When a country’s perception to creditors is compromised, creditors react by compensating themselves for the heightened risk of lending money to that country. Usually this compensation comes in the form of their charging a higher interest rate to that country (or any economic entity associated with it) for money lent to it. The aggregate effect is a rippling of this increased debt burden across the financial system of that country — all the way to the end-consumer whose obligations to pay credit cards, auto loans, home loans, etc. will grow and eat into their disposable income.
That spells trouble for Filipinos who are dependent on remittances from their relatives living in the United States. The increased financial burden will reduce Filipino-American families’ predisposition to send money to their impoverished relatives back home. The crisis of confidence in the American economy will erode the value of the greenback further. This means that whatever money Fil-Ams do send will be worth less.
So how exactly does the world’s mightiest nation run out of money?
The United States operates in deficit.
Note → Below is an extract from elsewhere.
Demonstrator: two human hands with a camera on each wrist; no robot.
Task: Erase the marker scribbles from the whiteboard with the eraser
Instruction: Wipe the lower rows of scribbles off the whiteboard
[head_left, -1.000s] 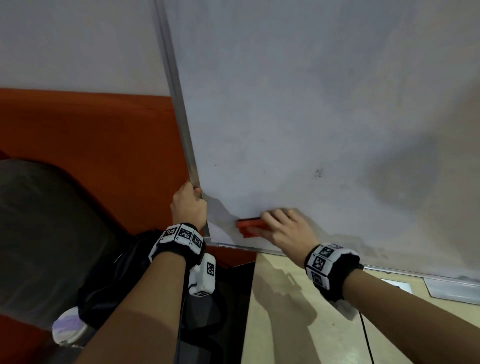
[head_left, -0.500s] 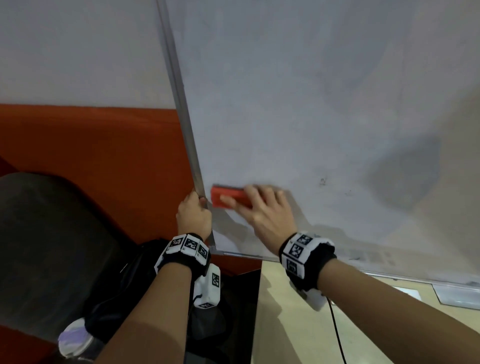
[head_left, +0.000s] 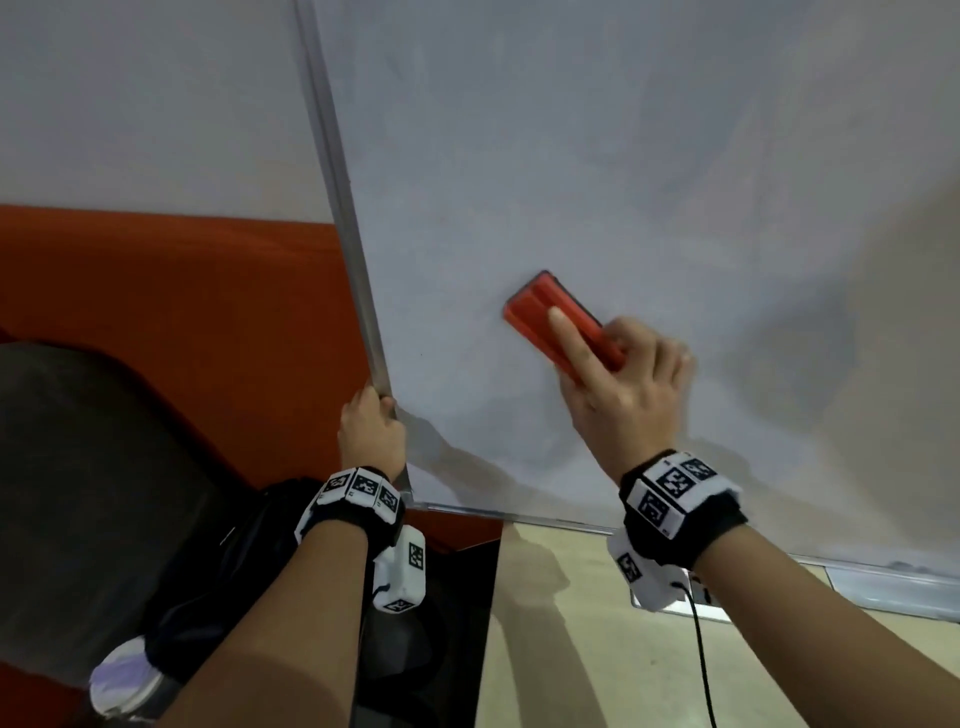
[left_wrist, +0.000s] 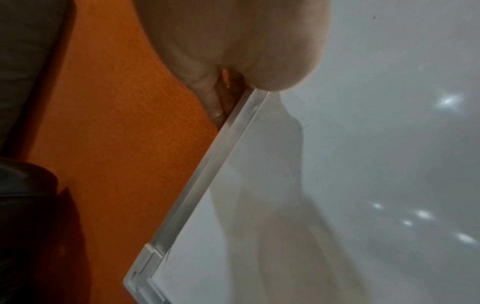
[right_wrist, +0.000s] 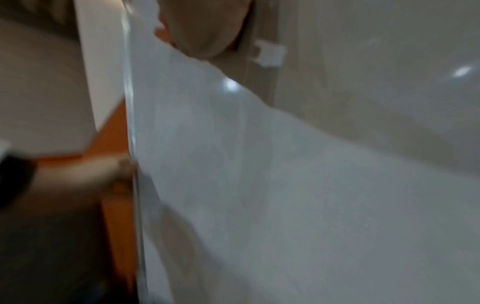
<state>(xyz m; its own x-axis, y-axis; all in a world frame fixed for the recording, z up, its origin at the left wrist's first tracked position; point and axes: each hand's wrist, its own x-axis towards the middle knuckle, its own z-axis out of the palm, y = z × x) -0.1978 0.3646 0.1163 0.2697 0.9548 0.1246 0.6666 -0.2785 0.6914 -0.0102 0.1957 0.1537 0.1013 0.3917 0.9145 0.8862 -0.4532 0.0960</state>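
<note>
A large whiteboard (head_left: 623, 182) with a metal frame fills the upper right of the head view; its surface looks smudged grey, with no distinct marks showing. My right hand (head_left: 623, 384) grips a red eraser (head_left: 556, 317) and presses it flat on the board, tilted diagonally. My left hand (head_left: 371, 426) clutches the board's left frame edge (head_left: 358, 291) near the bottom corner; the left wrist view shows my fingers (left_wrist: 210, 96) wrapped behind the frame (left_wrist: 207, 174). The right wrist view is blurred and shows only board surface (right_wrist: 285, 185).
An orange panel (head_left: 182, 322) stands left of the board, under a pale wall. A dark chair (head_left: 78, 493) and a black bag (head_left: 223, 571) sit at the lower left. A beige surface (head_left: 571, 649) lies below the board, with a black cable (head_left: 701, 654) running across it.
My right hand has carried the eraser from the board's bottom edge up and to the right, turning it diagonal. The left hand has kept its hold on the frame.
</note>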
That is, the money it collects in the form of taxes (among other sources of income) is less than the money it owes to suppliers, its citizens, its employees, and the banks from which it borrowed money. The gap between how much money flows into its coffers and how much needs to come out of it is the “size” of this deficit. What is the size of the US’s deficit? Big. The cash inflow of the United States government is short of its outflows by about (most likely more than) one trillion dollars every year.
So how then does it normally close this gap (i.e., pay for that $1 trillion after it had used up all of the money it had)?
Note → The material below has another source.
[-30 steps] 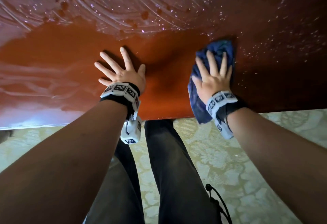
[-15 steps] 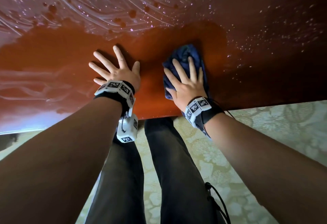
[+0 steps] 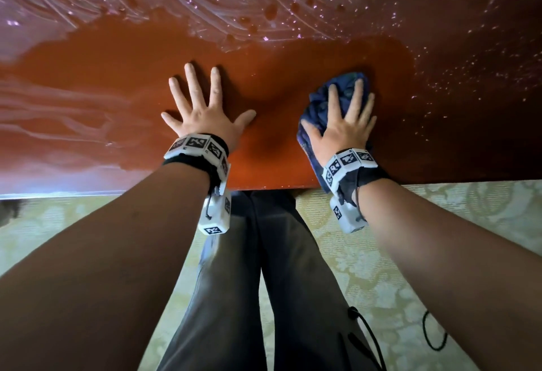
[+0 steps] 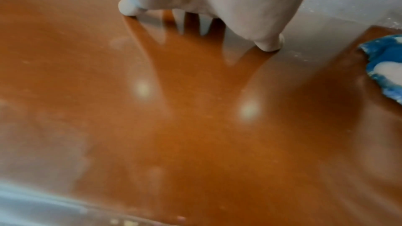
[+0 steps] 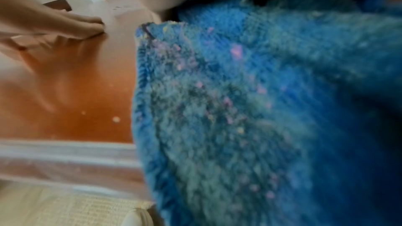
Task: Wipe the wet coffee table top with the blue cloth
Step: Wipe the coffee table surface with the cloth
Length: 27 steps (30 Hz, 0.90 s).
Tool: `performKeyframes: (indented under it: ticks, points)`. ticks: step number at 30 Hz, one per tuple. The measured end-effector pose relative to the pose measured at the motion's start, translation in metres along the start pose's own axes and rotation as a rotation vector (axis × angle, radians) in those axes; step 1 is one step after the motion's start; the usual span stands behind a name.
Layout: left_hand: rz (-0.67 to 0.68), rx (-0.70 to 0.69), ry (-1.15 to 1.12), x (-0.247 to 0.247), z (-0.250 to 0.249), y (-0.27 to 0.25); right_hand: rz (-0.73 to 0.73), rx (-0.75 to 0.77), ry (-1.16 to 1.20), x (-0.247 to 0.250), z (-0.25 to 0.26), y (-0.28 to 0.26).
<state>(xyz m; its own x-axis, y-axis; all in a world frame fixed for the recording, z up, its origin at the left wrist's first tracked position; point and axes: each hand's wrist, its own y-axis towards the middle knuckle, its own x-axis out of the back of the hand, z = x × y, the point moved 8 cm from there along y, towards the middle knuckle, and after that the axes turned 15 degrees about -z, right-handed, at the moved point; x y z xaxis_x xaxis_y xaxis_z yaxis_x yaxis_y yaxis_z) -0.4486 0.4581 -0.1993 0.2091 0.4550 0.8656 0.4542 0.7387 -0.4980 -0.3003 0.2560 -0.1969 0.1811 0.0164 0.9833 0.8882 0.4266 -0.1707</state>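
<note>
The glossy red-brown coffee table top fills the upper half of the head view. Wet streaks and droplets cover its far part, and smears lie at the left. My right hand presses flat, fingers spread, on the bunched blue cloth near the front edge. The cloth fills the right wrist view, flecked with lint, and hangs a little over the edge. My left hand lies flat on the bare table, fingers spread and holding nothing. The cloth shows at its right.
The table's front edge runs across the middle of the head view. Below it are a pale patterned carpet, the person's legs in dark trousers and a black cord. My left hand also shows in the right wrist view.
My right hand slid the cloth left toward the left hand, then back to the right. The left hand has stayed planted flat on the table.
</note>
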Motion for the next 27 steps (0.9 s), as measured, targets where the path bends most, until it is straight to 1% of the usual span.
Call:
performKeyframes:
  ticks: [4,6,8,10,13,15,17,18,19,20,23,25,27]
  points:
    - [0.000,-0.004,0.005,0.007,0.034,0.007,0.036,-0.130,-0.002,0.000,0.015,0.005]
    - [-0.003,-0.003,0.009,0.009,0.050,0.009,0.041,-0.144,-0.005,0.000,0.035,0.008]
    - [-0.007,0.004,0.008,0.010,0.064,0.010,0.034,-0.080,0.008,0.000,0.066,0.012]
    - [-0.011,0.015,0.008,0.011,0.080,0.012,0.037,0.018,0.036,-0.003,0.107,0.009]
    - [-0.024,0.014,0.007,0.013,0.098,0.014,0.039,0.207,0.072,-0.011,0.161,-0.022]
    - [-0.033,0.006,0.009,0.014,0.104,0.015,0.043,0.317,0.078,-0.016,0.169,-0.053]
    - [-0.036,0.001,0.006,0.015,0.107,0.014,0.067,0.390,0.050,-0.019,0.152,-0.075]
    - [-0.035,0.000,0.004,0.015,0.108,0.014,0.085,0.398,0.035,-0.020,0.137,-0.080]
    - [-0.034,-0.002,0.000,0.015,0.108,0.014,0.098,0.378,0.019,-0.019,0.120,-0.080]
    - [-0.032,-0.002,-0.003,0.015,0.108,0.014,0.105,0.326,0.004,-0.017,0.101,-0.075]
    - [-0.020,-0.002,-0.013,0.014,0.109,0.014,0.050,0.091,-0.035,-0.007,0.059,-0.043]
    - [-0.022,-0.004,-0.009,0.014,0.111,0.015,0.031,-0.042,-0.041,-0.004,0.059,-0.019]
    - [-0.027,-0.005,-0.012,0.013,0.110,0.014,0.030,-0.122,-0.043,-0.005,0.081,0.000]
The United States Government borrows money to use to fill that gap. And it borrows at least that amount every year, because this shortage of money — this deficit — happens every year.
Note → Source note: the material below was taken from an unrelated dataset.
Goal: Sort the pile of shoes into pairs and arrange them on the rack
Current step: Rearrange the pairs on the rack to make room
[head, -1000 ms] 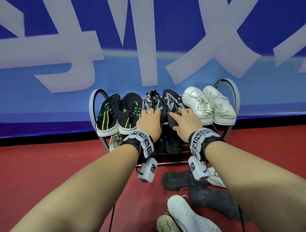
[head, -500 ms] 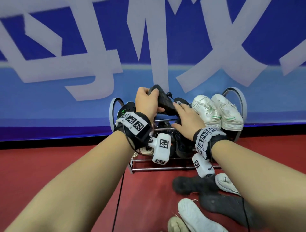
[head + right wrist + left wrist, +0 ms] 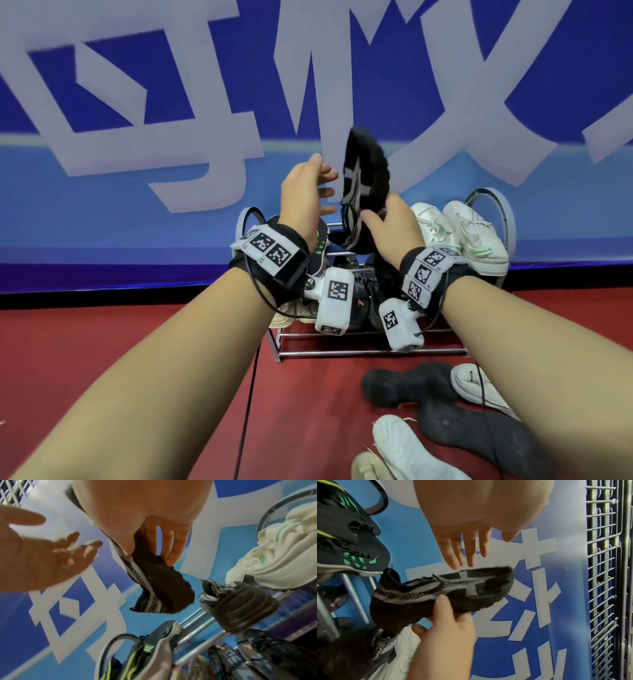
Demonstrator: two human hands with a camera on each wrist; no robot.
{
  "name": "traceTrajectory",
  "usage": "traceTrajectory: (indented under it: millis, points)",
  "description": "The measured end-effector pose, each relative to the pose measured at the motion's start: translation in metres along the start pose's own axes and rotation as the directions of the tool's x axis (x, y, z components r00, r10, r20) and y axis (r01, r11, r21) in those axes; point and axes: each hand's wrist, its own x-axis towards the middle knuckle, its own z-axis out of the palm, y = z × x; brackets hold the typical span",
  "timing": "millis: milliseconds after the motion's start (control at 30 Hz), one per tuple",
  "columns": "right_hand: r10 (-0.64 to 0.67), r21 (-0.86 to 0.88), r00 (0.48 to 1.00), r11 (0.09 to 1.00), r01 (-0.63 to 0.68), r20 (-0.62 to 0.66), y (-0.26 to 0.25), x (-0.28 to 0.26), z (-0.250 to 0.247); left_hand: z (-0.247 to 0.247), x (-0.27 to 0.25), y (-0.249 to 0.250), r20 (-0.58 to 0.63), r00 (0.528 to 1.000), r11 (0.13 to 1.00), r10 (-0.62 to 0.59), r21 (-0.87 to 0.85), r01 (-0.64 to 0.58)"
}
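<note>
A black-and-grey shoe is held above the rack by the right hand, its grip clamped on it; the left hand is spread apart, fingers relaxed, just beside.

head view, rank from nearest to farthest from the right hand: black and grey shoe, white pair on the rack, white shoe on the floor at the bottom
1. black and grey shoe, held in the right hand.
2. white pair, just right of it on the rack's top shelf.
3. white shoe on the floor, bottom of frame, nearest the camera.
</note>
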Motion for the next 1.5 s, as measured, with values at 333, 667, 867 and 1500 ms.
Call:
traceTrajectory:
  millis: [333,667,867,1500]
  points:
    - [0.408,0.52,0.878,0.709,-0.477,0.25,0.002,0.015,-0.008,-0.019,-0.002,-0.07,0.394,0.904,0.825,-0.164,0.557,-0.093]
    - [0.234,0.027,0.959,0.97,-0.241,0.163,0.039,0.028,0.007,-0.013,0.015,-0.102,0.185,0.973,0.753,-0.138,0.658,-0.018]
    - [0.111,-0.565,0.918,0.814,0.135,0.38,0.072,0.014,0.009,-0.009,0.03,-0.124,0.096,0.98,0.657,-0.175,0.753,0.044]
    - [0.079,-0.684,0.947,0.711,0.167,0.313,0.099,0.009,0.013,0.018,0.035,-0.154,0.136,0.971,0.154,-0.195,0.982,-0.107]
Therefore, for so long as money coming into the US Treasury is less than money that needs to come out of it, the US government will keep on borrowing and its debt will keep on growing. The US government sets limits (a debt ceiling) on how much debt it plans to take on, and only Congress can act to change this. In 2000 the debt ceiling of the US government was pegged at $6 trillion. Today it stands at $14 trillion — an astounding increase over the last decade.
Calls to lift the ceiling yet again to stave off default are being hindered by a Republican-controlled House of Representatives who made that prospect conditional on evidence of some sort of plan to reduce the annual deficit, say, by cuts in spending.
The short of it is that this “crisis” in the US is political in nature — a deadlocked Congress, and a last-ditch rush among legislators and White House execs to reach a compromise involving, among other things, legislation and measures to meet the conditions set by the Republicans and finding ways to prioritise disbursement of the remaining funds in ways that could at least mitigate the effects of a default. In any case, politics is getting in the way and contributing to a further diminishing of the image of America as a beacon of stability.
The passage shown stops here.